● **Problem to solve**: Down to the last line, print the data that follows exactly, without its pictures.

(Given material Opens)

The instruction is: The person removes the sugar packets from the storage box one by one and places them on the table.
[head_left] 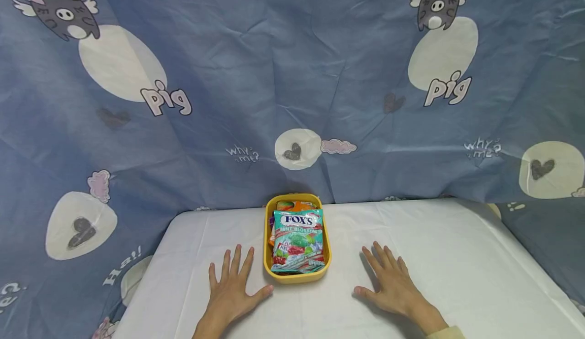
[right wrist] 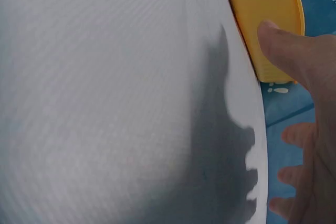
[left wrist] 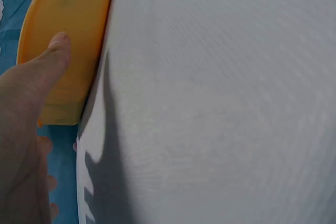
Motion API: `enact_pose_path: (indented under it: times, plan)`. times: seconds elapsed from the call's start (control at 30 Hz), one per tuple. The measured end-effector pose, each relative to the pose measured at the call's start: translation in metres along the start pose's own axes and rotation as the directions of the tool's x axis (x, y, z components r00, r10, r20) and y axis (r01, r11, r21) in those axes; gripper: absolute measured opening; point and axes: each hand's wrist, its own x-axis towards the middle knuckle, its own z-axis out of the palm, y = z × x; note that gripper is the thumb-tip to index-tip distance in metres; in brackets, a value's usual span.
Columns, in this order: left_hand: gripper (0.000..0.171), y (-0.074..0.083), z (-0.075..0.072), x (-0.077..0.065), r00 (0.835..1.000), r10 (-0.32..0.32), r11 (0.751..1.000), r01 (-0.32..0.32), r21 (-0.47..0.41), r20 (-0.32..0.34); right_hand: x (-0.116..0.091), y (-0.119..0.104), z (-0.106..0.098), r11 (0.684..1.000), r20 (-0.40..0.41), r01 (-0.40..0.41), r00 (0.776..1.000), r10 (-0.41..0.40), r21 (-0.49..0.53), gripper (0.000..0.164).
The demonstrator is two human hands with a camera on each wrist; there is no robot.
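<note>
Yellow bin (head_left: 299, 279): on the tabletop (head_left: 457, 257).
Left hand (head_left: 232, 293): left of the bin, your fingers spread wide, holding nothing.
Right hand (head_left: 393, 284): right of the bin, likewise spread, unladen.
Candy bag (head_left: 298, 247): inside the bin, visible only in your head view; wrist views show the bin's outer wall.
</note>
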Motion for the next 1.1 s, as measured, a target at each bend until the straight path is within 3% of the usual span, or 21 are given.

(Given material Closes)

● **Solution to this problem**:
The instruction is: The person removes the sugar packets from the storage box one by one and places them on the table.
[head_left] 
[right wrist] 
[left wrist] 
Motion API: `enact_pose_path: (indented under it: times, plan)`. times: seconds elapsed from the call's start (control at 30 Hz), one per tuple. The measured end-effector pose, each relative to the pose measured at the call's start: translation in metres along the start pose's own axes and rotation as the directions of the tool's x axis (x, y, z components r00, r10, r20) and y axis (r01, r11, r21) in those axes; gripper: absolute measured opening; point and axes: each hand's wrist, its own x-axis towards the middle knuckle, its own z-axis out of the palm, y = z × x; note that gripper is the thumb-tip to index-tip distance in metres; in brackets, a value's usual span.
Columns, in this order: left_hand: gripper (0.000..0.171), y (-0.074..0.083), z (-0.075..0.072), x (-0.077..0.065), r00 (0.835..1.000), r10 (-0.32..0.32), r11 (0.751..1.000), r01 (-0.32..0.32), r21 (-0.47..0.41), r20 (-0.32..0.34); right_hand: x (-0.116..0.091), y (-0.119..0.104), z (-0.106..0.098), r11 (0.684..1.000), r20 (-0.40..0.41), r01 (-0.40..0.41), r00 (0.776..1.000), r10 (-0.41..0.40), r21 (-0.49..0.53), gripper (0.000..0.164).
The demonstrator is two human hands with a camera on each wrist; there is no robot.
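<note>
Yellow bin (head_left: 299, 279): on the tabletop (head_left: 457, 257).
Left hand (head_left: 232, 293): left of the bin, your fingers spread wide, holding nothing.
Right hand (head_left: 393, 284): right of the bin, likewise spread, unladen.
Candy bag (head_left: 298, 247): inside the bin, visible only in your head view; wrist views show the bin's outer wall.
</note>
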Motion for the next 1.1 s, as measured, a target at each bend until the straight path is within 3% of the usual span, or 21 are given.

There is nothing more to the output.